[PROBLEM REQUIREMENTS] Whenever the string "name" turns up in a line below, that line should be copied.

[DATA Boundary: Start]

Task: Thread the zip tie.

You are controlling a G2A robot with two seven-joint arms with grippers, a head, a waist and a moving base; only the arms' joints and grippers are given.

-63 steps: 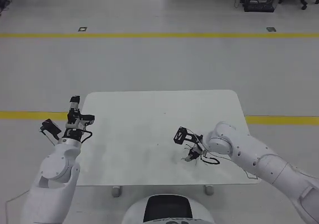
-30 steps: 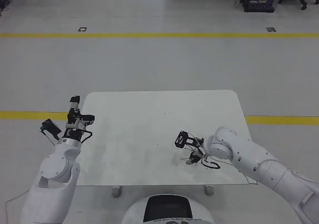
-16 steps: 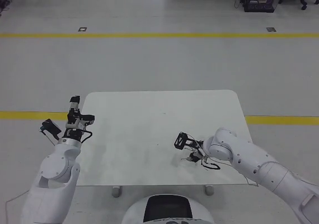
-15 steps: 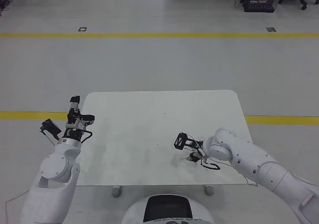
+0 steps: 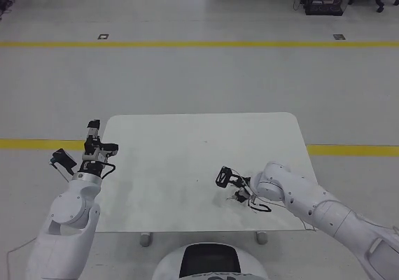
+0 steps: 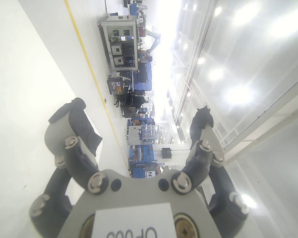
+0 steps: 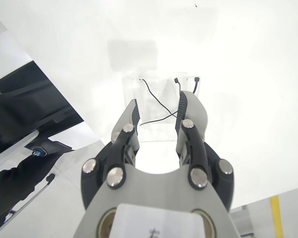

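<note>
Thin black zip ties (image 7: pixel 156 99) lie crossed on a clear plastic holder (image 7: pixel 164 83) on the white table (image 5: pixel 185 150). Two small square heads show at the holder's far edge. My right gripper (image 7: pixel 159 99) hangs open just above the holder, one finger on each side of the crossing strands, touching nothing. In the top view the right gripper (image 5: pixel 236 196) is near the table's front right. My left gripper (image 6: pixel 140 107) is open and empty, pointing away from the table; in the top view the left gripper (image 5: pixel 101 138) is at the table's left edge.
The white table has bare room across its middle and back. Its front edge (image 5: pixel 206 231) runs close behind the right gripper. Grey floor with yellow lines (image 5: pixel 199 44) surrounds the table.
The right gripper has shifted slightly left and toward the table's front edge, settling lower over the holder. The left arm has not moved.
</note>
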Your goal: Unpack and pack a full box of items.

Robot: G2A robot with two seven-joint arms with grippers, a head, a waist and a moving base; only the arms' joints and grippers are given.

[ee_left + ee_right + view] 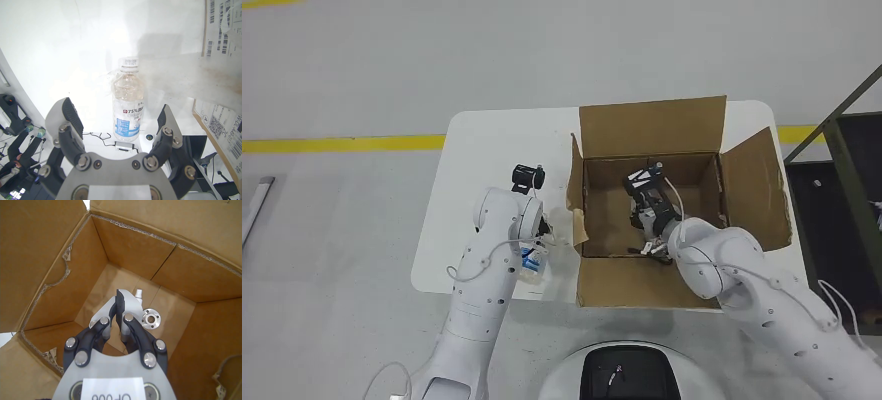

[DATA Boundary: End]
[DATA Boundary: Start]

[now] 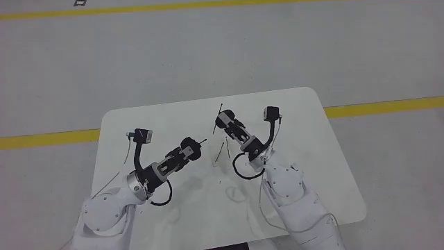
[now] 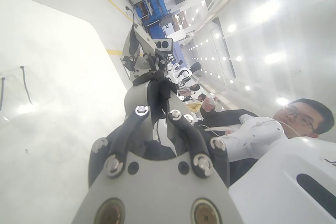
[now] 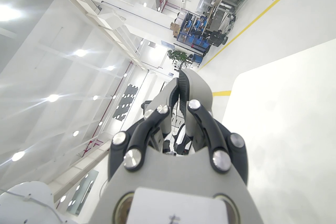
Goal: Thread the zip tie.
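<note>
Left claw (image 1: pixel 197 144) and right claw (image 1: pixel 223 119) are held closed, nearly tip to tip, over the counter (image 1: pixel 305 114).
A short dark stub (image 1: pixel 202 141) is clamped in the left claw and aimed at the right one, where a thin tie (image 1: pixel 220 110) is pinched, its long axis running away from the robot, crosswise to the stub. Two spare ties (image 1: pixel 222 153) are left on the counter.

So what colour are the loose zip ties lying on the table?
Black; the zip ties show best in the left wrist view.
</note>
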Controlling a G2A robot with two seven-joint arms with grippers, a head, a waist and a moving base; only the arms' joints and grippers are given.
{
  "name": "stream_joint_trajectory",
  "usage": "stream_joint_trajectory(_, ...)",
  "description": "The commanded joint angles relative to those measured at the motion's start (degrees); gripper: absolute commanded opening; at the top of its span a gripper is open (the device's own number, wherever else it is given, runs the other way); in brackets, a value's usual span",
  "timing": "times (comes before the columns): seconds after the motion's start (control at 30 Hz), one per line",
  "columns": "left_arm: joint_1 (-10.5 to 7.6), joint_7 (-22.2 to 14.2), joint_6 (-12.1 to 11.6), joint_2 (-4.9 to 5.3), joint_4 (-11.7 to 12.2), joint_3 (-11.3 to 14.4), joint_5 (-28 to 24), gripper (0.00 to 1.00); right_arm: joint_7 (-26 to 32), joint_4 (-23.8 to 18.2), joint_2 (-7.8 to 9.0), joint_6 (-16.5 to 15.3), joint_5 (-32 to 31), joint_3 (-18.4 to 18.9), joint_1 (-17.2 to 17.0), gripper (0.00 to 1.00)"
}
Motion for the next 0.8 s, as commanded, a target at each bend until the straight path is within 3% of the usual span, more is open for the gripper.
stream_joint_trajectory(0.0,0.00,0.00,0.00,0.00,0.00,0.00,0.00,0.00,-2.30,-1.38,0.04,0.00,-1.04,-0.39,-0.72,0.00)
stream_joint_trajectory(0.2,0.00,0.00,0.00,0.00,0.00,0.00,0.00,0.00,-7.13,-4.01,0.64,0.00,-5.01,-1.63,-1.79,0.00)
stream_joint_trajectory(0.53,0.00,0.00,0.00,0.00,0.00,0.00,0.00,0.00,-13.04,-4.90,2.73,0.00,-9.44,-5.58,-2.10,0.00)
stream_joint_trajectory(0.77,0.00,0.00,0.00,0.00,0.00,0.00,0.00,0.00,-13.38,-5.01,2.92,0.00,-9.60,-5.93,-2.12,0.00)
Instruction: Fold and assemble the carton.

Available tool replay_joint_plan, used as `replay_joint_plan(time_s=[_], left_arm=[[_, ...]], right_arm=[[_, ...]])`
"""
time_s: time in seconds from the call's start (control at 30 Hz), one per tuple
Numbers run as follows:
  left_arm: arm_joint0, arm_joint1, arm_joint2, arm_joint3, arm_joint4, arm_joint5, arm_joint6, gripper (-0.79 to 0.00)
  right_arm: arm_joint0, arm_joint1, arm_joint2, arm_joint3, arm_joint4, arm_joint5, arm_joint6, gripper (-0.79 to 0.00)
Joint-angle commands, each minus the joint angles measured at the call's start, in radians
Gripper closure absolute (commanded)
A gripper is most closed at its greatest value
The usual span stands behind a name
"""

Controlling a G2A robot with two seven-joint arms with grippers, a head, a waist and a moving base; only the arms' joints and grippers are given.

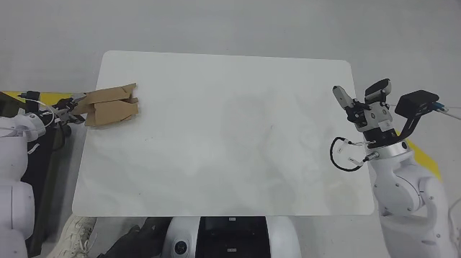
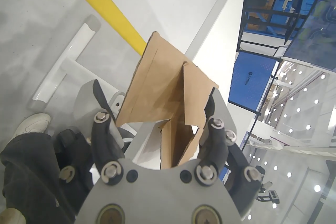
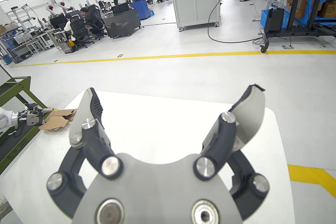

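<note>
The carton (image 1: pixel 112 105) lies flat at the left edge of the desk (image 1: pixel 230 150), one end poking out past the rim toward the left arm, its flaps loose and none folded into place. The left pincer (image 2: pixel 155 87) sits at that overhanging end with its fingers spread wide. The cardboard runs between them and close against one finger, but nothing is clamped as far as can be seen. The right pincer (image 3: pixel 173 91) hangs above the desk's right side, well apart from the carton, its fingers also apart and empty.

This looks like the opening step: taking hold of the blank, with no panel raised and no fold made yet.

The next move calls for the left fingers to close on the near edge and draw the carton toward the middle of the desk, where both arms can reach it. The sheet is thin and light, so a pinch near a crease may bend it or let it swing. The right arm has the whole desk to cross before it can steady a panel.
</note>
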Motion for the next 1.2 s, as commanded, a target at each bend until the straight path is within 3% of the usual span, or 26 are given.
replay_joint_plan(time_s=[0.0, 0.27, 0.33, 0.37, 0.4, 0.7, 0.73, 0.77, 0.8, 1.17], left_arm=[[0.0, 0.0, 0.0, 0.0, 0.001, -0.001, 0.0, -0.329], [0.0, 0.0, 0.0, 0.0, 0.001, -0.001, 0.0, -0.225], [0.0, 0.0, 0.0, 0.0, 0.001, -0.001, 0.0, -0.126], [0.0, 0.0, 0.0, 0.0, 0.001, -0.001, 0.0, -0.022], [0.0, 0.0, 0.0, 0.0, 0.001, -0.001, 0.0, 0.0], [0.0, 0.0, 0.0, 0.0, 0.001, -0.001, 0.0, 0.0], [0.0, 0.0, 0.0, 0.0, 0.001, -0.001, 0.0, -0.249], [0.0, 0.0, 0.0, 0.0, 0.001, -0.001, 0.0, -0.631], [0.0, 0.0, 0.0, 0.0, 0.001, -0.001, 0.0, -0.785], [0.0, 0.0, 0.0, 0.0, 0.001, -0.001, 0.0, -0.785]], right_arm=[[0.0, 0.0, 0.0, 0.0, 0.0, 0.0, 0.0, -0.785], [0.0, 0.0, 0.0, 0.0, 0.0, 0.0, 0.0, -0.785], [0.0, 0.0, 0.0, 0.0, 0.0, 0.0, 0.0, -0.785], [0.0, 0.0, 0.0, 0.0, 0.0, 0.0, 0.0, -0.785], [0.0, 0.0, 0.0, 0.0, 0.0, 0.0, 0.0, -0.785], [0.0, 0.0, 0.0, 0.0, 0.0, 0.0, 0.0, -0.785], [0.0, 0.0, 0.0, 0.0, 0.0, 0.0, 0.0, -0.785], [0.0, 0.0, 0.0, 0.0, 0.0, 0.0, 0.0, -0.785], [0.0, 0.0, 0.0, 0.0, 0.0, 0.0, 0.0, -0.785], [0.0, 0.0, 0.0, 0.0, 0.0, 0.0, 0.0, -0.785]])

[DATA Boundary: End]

[TASK SOLUTION]
  "name": "stream_joint_trajectory",
The usual span stands behind a name

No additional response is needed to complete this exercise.